▸ **Exercise brief**
Would you please return the lines of the entries below starting at the line that has "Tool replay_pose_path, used" and ending at the line that has "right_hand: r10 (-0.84", both included, exactly as they are?

▸ **Source information**
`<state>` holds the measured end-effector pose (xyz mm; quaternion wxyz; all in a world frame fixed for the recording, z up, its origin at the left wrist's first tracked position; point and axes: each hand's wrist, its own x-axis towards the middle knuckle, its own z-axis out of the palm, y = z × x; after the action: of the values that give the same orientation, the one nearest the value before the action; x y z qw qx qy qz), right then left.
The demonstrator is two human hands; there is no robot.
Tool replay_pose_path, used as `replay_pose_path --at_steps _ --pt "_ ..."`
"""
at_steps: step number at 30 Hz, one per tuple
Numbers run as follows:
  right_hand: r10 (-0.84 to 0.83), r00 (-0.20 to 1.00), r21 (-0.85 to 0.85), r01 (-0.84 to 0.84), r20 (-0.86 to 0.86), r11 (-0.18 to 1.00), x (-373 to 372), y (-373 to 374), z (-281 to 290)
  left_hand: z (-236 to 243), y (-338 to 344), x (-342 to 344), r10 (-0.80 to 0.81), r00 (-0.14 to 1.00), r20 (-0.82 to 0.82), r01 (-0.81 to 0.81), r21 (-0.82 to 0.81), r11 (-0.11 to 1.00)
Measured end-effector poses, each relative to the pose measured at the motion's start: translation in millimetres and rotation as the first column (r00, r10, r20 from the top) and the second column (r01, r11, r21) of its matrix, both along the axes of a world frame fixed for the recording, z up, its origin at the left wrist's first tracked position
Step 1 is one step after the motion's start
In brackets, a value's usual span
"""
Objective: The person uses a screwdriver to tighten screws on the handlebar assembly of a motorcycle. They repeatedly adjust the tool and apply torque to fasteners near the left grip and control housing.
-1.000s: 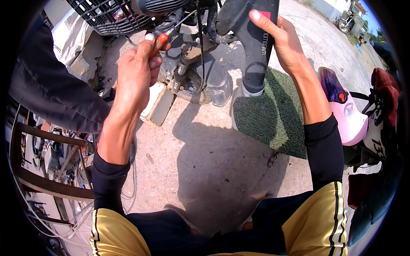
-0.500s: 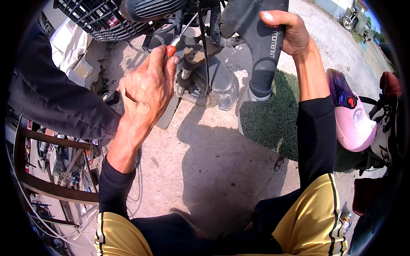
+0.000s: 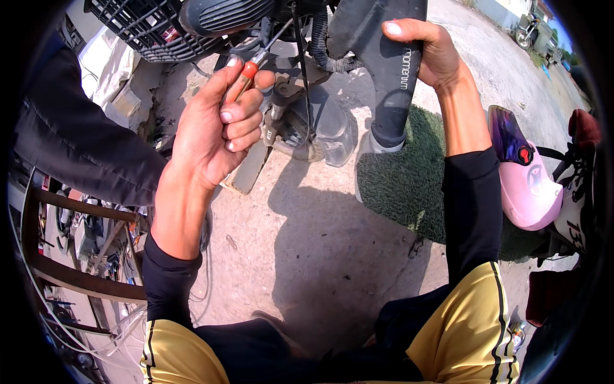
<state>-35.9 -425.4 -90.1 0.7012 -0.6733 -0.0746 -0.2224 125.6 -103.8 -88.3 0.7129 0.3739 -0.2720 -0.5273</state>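
My left hand [image 3: 224, 118] is closed around the red-orange handle of a screwdriver [image 3: 251, 69], palm side turned up. The screwdriver's metal shaft slants up and right among dark tubes and cables, where its tip is hidden. Near it, to the right, are a black cable [image 3: 299, 70] and a ribbed black hose [image 3: 320, 45]. My right hand [image 3: 438, 57] grips the edge of a dark, tapering piece [image 3: 391, 83] with pale lettering, thumb in front and fingers behind. Whether that piece is cloth or plastic I cannot tell.
A black basket [image 3: 144, 35] hangs at the upper left. Beside my left arm is another person's dark sleeve or trouser leg [image 3: 89, 134]. A brown metal frame [image 3: 83, 278] stands over clutter. A green mat [image 3: 409, 179] and pink helmet [image 3: 531, 192] are at right.
My left hand has rolled over with the screwdriver, from back of the hand up to palm side up. My right hand keeps its grip with hardly any shift.
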Motion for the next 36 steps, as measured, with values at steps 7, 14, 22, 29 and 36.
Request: replay_pose_path --at_steps 7,14,22,29,36 --pt "0.039 0.999 -0.029 -0.039 0.009 0.999 -11 -5 6 -11 -8 -17 0.467 0.424 0.776 -0.499 -0.231 0.836" --pt "0.06 0.998 0.132 -0.062 0.022 0.989 -21 -6 7 -32 -6 -12 0.591 -0.047 0.805 -0.372 -0.564 0.738" --pt "0.03 0.99 0.143 -0.049 0.136 0.989 -29 -2 4 -58 -6 5 0.665 -0.263 0.699 -0.331 -0.713 0.618" --pt "0.008 0.989 0.214 -0.04 0.151 0.976 -42 -16 4 -65 -4 20 0.711 -0.163 0.684 -0.263 -0.725 0.637" --pt "-0.022 0.973 0.176 -0.019 0.23 0.984 -53 -35 -1 -70 -10 27 0.746 -0.077 0.662 -0.252 -0.737 0.627"
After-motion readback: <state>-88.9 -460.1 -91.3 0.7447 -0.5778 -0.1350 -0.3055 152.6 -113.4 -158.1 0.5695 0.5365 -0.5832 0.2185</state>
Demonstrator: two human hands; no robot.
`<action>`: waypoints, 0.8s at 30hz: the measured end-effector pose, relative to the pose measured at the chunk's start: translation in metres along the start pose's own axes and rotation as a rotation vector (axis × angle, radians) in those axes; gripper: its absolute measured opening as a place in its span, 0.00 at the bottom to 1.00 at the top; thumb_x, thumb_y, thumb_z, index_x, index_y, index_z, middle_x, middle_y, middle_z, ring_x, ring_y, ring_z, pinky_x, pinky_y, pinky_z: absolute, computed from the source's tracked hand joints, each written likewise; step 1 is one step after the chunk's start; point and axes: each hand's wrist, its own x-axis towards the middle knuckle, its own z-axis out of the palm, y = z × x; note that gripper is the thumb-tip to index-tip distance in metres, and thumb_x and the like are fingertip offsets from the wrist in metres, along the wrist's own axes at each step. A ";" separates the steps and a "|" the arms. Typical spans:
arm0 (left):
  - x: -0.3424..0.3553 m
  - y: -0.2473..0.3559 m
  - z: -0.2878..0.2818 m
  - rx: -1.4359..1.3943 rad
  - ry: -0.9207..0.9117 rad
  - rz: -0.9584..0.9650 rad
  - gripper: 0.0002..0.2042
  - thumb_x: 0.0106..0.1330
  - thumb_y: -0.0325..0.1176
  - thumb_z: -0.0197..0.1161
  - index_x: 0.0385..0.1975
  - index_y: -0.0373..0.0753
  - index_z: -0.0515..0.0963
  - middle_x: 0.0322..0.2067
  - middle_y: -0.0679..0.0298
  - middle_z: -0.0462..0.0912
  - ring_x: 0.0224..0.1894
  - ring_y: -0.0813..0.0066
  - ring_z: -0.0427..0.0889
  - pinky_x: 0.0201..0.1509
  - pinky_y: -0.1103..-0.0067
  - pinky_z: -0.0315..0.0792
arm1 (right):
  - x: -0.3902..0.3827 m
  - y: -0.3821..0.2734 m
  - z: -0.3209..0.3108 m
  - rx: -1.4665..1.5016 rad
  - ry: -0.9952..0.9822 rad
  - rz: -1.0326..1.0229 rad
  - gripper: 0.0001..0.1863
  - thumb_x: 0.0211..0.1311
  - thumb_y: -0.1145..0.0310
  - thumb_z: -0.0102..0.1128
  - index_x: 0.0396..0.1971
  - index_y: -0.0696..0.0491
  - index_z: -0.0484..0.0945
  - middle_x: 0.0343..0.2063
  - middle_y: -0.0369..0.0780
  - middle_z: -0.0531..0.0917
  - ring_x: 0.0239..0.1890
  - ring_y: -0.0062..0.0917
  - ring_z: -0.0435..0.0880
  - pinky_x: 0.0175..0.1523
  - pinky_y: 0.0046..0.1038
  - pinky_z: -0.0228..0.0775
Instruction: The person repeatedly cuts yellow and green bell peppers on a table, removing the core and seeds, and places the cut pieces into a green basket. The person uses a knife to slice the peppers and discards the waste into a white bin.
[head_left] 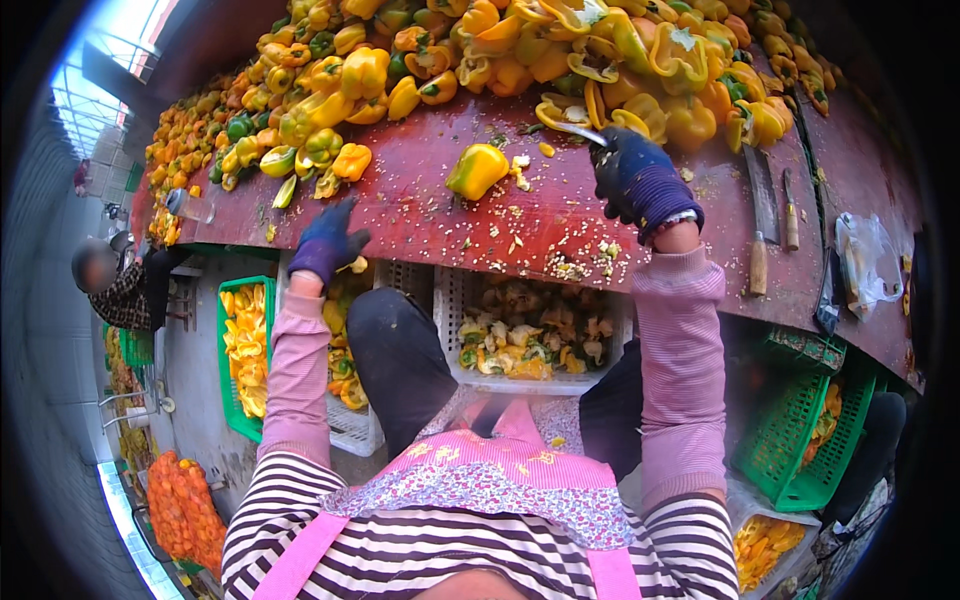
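My right hand (640,180), in a dark blue glove with a purple cuff, is closed round a knife (582,132) over the red table. Its blade points left, by the edge of a pile of yellow peppers (690,60). My left hand (328,243), gloved alike, hangs over the table's near edge with fingers apart. Just beyond its fingers is a small yellow pepper piece (358,265), above a crate of cut peppers (345,360). Between my hands one yellow pepper (478,172) lies alone on the tabletop, beside scattered seeds and scraps.
A white crate (545,384) of pepper cores stands between my knees. Green crates (240,405) (790,465) flank me. At right on the red table (420,235) lie a cleaver (760,200), a small knife (790,215) and a plastic bag (868,260). Another person (125,285) sits far left.
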 end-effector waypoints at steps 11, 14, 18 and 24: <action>0.232 0.261 0.050 0.091 0.296 0.420 0.08 0.61 0.33 0.56 0.38 0.49 0.80 0.39 0.63 0.84 0.48 0.62 0.79 0.53 0.62 0.66 | 0.013 0.027 -0.021 -0.046 0.331 -0.057 0.16 0.71 0.57 0.47 0.39 0.55 0.77 0.18 0.42 0.82 0.14 0.26 0.82 0.22 0.28 0.75; 0.211 0.245 0.020 0.044 0.368 0.643 0.07 0.59 0.34 0.60 0.36 0.50 0.80 0.37 0.67 0.84 0.49 0.66 0.79 0.57 0.61 0.64 | 0.018 0.032 -0.026 0.008 0.349 0.109 0.18 0.71 0.56 0.48 0.41 0.57 0.77 0.20 0.43 0.83 0.14 0.28 0.83 0.21 0.28 0.75; 0.144 0.219 -0.031 0.085 0.653 0.977 0.10 0.54 0.32 0.64 0.37 0.50 0.80 0.41 0.73 0.82 0.59 0.73 0.73 0.72 0.57 0.52 | 0.032 0.025 -0.013 0.614 0.097 0.152 0.26 0.67 0.46 0.54 0.48 0.55 0.76 0.29 0.43 0.84 0.15 0.27 0.82 0.17 0.24 0.69; 0.073 0.215 -0.051 -1.484 0.448 0.461 0.24 0.62 0.33 0.65 0.60 0.43 0.72 0.65 0.56 0.67 0.65 0.57 0.68 0.68 0.63 0.62 | 0.032 -0.003 0.046 1.034 -0.059 -0.045 0.15 0.64 0.63 0.60 0.46 0.56 0.76 0.21 0.39 0.79 0.12 0.22 0.77 0.13 0.21 0.65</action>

▸ **Task answer**
Tool replay_pose_path, used as `replay_pose_path --at_steps _ --pt "_ ..."`
"""
at_steps: step number at 30 Hz, one per tuple
Numbers run as follows:
  right_hand: r10 (-0.84 to 0.83), r00 (-0.20 to 1.00), r21 (-0.85 to 0.85), r01 (-0.84 to 0.84), r20 (-0.86 to 0.86), r11 (-0.18 to 1.00), x (-373 to 372), y (-373 to 374), z (-281 to 290)

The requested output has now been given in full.